WORK INSTRUCTIONS
Output exactly, with nothing added, the entries from the first line through the line with "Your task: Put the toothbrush".

INPUT DATA
※
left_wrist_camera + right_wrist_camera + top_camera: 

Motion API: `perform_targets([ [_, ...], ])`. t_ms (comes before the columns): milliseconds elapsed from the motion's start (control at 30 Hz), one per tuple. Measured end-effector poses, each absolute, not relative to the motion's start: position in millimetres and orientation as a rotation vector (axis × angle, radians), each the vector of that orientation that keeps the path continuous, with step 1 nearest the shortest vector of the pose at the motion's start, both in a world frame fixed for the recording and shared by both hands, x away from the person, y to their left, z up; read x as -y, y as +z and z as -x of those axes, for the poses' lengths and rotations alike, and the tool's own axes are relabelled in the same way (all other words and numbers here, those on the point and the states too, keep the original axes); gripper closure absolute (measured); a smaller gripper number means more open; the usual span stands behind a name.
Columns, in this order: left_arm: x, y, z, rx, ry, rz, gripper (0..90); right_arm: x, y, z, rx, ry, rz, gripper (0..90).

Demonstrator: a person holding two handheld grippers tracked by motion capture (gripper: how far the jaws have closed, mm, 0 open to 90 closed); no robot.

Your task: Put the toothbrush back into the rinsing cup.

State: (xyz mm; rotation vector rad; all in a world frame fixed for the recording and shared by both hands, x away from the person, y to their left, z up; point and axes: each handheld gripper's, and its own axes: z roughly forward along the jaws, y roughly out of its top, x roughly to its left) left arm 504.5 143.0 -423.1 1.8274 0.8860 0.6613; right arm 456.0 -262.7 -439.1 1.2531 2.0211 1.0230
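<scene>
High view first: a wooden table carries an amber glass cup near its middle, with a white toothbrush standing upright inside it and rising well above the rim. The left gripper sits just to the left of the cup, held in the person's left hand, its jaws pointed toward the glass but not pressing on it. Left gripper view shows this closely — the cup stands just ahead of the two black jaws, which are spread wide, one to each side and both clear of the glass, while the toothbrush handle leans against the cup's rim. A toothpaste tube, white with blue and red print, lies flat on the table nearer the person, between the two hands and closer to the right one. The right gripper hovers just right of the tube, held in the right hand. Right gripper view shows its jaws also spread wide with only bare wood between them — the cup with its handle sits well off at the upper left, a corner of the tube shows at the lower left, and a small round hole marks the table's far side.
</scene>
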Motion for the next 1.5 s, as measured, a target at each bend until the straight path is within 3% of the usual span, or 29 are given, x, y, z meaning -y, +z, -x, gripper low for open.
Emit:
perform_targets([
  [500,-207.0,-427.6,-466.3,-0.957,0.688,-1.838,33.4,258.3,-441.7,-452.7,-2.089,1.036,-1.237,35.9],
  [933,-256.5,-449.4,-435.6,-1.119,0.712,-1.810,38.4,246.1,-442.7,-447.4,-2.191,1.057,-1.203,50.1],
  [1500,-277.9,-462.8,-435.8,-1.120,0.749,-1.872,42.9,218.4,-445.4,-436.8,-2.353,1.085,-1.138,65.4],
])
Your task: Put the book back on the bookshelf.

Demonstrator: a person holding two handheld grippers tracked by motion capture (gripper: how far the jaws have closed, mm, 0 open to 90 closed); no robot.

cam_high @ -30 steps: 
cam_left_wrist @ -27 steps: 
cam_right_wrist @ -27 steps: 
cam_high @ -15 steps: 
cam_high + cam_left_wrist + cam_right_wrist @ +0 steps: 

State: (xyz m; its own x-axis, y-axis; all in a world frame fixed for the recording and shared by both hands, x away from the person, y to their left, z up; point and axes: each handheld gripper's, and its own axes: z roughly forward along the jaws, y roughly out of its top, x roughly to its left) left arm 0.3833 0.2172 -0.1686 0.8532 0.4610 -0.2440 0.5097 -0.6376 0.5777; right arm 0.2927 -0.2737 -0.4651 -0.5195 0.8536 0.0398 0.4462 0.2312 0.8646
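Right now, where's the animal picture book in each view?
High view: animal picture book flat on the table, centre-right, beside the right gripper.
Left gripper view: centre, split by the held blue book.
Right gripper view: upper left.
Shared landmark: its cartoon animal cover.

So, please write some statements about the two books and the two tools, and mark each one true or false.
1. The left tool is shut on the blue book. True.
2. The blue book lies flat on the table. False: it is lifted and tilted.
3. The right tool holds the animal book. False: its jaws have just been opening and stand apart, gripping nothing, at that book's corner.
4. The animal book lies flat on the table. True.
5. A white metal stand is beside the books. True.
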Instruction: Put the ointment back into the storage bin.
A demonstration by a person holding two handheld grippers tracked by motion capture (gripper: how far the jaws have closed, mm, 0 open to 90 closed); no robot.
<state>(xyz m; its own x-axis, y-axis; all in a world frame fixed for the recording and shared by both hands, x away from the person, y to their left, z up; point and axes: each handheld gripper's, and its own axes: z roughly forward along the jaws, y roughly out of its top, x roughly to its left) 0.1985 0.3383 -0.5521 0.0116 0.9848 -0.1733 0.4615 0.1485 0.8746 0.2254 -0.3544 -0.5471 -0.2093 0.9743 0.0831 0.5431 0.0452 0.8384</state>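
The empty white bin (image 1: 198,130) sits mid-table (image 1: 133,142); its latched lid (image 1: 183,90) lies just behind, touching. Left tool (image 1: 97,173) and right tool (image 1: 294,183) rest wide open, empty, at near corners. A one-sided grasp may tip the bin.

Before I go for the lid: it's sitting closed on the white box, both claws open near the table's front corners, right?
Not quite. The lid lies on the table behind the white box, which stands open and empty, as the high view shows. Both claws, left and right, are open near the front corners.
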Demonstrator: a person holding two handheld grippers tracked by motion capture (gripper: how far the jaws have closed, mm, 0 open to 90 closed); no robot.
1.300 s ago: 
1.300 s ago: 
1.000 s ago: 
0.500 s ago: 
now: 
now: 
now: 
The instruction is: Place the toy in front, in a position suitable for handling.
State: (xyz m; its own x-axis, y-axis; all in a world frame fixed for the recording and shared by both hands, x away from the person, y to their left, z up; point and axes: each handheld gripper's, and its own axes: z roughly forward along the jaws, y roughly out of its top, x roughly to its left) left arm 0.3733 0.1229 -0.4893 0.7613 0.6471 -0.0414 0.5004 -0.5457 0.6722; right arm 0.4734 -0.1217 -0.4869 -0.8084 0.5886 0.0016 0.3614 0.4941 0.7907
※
TASK ANSWER
left_wrist_camera + right_wrist_camera + top_camera: 

Motion API: `perform_targets([ [_, ...], ])`. t_ms (comes before the columns): milliseconds elapsed from the motion's start (control at 30 Hz), one per tuple. Measured end-effector poses, each absolute, not relative to the motion's start: position in millimetres and orientation as a rotation vector (axis × angle, radians), each the vector of that orientation that keeps the path continuous, with step 1 nearest the shortest vector of the pose at the motion's start, both in a world frame fixed for the recording and shared by both hands, x away from the person, y to their left, z up; read x as -y, y as +z and z as -x of those axes, for the poses' lengths and rotations alike, and the tool's own axes are relabelled in the same way (all other words and numbers here, those on the point and the states too, keep the original axes); gripper closure absolute (measured); a smaller gripper number means more open; the usual span stands behind a name.
Columns, in this order: left_arm: x, y, z, rx, ry, rz, gripper (0..90); right_arm: x, y, z, rx, ry, rz, gripper (0..90).

Demonstrator: a person holding two handheld grippers tracked by motion capture (gripper: how far the jaws have closed, mm, 0 open to 90 closed); no robot.

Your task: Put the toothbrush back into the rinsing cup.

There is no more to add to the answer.